08 de Ago de 2022

Columnistas

El Panamá posible

Acostumbrados a criticar todo lo que tenemos enfrente, nos estamos volviendo pesimistas y hasta cínicos. Cuando viajamos nos gusta comparar lo malo que está Panamá, frente a lo bueno que vemos afuera.

Acostumbrados a criticar todo lo que tenemos enfrente, nos estamos volviendo pesimistas y hasta cínicos. Cuando viajamos nos gusta comparar lo malo que está Panamá, frente a lo bueno que vemos afuera. No creemos en nosotros mismos, ni vemos nuestro gran potencial.

Hagamos un experimento. ¿Cuál es el Panamá que queremos? ¿Será posible tenerlo? ¿Habrá panameños dispuestos a dar todo lo que tienen por lograrlo? ¿Serán muy bruscos los cambios para poder llevarlos a cabo? ¿Bastará solo con cambiar de gobierno?

Panamá es un país nuevo, con solo 119 años de vida republicana. Al mismo tiempo somos un país viejo, con una historia de la que muchos países carecen, porque nuestras raíces están en los originarios que vivían aquí, antes de que nos “descubriera” España.

Los legados multiétnicos están presentes en las comarcas y los lugares como Panamá Viejo, los fuertes de San Lorenzo y Portobelo y Natá de los Caballeros. En la diversidad del ADN que, como población tenemos, donde casi por partes iguales somos indígenas, de ascendencia europea y afrodescendientes.

Panamá es un país integrado en la única raza que existe: La humana. A pesar de lo que vivimos con la discriminación de los inmigrantes chinos desde la construcción por los norteamericanos del ferrocarril en pleno siglo XIX y el oprobioso sistema de castas impuesto por Estados Unidos desde la construcción del Canal que creo aquello del “gold roll” y el “silver roll”, hemos sabido compenetrarnos con toda esa mezcla de gente de diversos orígenes que ha formado nuestra nación a través de los siglos. Por eso es que somos un verdadero crisol de razas.

En la actualidad, en pleno siglo XXI, hemos aprendido a recibir con los brazos abiertos a todos los que nos quieran escoger como su segunda Patria porque huyen de las tiranías o bien en la incertidumbre. Nuestro valor radica en la gente que vive aquí, venga de donde venga; en nuestra geografía, en nuestras costumbres.

Una Patria donde la educación sea igual para todos equiparando la pública a la privada, buscando la excelencia en ambas; en la que los maestros y profesores sean verdaderos formadores de juventud impulsando el conocimiento práctico de la vida, sin encasillarnos en modelos de enseñanza superados.
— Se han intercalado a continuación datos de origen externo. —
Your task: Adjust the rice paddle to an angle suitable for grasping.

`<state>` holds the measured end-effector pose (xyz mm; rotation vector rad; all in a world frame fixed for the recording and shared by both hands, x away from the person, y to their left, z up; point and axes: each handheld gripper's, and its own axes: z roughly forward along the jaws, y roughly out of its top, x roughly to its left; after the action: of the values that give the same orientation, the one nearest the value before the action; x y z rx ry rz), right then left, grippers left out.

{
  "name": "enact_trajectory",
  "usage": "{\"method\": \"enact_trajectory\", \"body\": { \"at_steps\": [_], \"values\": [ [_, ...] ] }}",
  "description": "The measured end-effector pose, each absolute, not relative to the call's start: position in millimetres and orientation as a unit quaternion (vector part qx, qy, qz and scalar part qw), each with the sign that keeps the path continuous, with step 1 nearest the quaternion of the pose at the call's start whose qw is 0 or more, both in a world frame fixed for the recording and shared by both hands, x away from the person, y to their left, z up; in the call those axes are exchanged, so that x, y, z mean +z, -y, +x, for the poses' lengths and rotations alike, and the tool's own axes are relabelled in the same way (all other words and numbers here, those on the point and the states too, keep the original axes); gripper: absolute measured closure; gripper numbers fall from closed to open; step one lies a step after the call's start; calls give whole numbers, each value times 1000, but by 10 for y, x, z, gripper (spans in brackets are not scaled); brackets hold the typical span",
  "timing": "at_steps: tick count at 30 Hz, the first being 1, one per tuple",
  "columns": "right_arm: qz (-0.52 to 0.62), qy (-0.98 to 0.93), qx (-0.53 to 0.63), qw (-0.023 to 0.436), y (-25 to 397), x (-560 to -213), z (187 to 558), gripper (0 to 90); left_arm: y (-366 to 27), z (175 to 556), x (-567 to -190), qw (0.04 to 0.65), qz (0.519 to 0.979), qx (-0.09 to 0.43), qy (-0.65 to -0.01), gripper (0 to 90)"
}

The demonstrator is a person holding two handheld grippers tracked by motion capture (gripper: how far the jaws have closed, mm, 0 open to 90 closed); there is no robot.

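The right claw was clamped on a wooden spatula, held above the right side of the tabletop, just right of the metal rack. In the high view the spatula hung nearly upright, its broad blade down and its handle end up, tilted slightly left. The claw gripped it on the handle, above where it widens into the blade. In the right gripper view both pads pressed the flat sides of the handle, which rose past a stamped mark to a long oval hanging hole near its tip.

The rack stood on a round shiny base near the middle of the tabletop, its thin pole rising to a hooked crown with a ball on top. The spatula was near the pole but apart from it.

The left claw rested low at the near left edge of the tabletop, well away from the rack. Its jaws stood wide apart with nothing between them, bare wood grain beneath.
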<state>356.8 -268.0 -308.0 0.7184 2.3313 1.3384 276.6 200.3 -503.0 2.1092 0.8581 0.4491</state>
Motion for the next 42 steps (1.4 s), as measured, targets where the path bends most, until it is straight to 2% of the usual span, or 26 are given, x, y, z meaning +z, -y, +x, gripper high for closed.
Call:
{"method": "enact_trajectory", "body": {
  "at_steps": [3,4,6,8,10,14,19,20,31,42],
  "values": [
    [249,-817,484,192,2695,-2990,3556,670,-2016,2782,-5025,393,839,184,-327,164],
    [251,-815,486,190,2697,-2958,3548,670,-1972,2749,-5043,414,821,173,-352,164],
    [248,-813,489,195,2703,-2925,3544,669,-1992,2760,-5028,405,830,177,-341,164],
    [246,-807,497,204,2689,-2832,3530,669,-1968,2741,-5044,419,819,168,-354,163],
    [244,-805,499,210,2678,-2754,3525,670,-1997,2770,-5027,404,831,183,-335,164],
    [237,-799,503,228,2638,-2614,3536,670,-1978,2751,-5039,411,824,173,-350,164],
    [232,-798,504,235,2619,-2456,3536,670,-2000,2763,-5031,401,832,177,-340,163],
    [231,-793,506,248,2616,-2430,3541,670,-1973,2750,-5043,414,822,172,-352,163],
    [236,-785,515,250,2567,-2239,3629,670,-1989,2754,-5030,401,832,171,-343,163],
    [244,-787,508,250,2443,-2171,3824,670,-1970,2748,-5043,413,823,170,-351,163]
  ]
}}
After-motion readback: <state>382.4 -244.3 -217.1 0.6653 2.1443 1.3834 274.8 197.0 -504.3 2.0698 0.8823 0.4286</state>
Una Patria en la que se establezcan centros para los más dotados y las entidades de fomento educacional como el Ifarhu y la Senacyt apoyen a los mejores.

Podemos aspirar a construir un país donde las oportunidades sean iguales para todos; donde los empresarios sean más solidarios y reemplacen en muchos casos su único objetivo de tener ganancias, por el de mejorar condiciones de sus trabajadores, su ambiente y la comunidad, generando grandes dosis de responsabilidad social.

Un Panamá donde los trabajadores, además de pedir mejoras salariales, sean más exigentes en cuanto a su productividad, su capacidad personal y profesional; donde la atención de salud sea verdaderamente igual para todos, no solo en lo relativo a medicamentos sino en atención médica primaria y especializada.

Un país donde la investigación científica sea impulsada tanto en lo privado como en lo público, sobre todo en el campo de la salud; donde promovamos el uso de energías renovables en forma extensiva para evitar el calentamiento global que tanto daño nos hace, fomentando a nivel nacional el desarrollo de las técnicas más modernas en materia agrícola, enseñándole a la población a producir en sus predios lo que consume.

Donde promovamos la participación política de los mejores y más capaces para darle al país gobiernos responsables que se distingan por la auténtica transparencia y se practique extensivamente la rendición de cuentas de los administradores del Estado.

¿Demasiada ingenuidad para presentar estas ideas de un Panamá diferente e inclusivo? ¿Será posible que cambiemos nuestro ADN como ciudadanos? ¿Por qué no? ¿No pasamos de ser colombianos para ser panameños en 1903? ¿No decían que desaparecida la Zona del Canal y los fuertes militares gringos nuestra economía sucumbiría? ¿No administramos el Canal juiciosa y eficientemente desde 1999, cuando los gringos lo habían manejado desde 1914, supuestamente a la perfección?

Sin duda, podemos lograrlo. Hemos demostrado que cuando nos proponemos algo lo alcanzamos. ¿O no tenemos fe en nosotros mismos? El tesoro de Panamá, su verdadero potencial, está precisamente en sus ciudadanos. Sin embargo, tenemos que creer en nosotros mismos. Nadie lo hará por nosotros.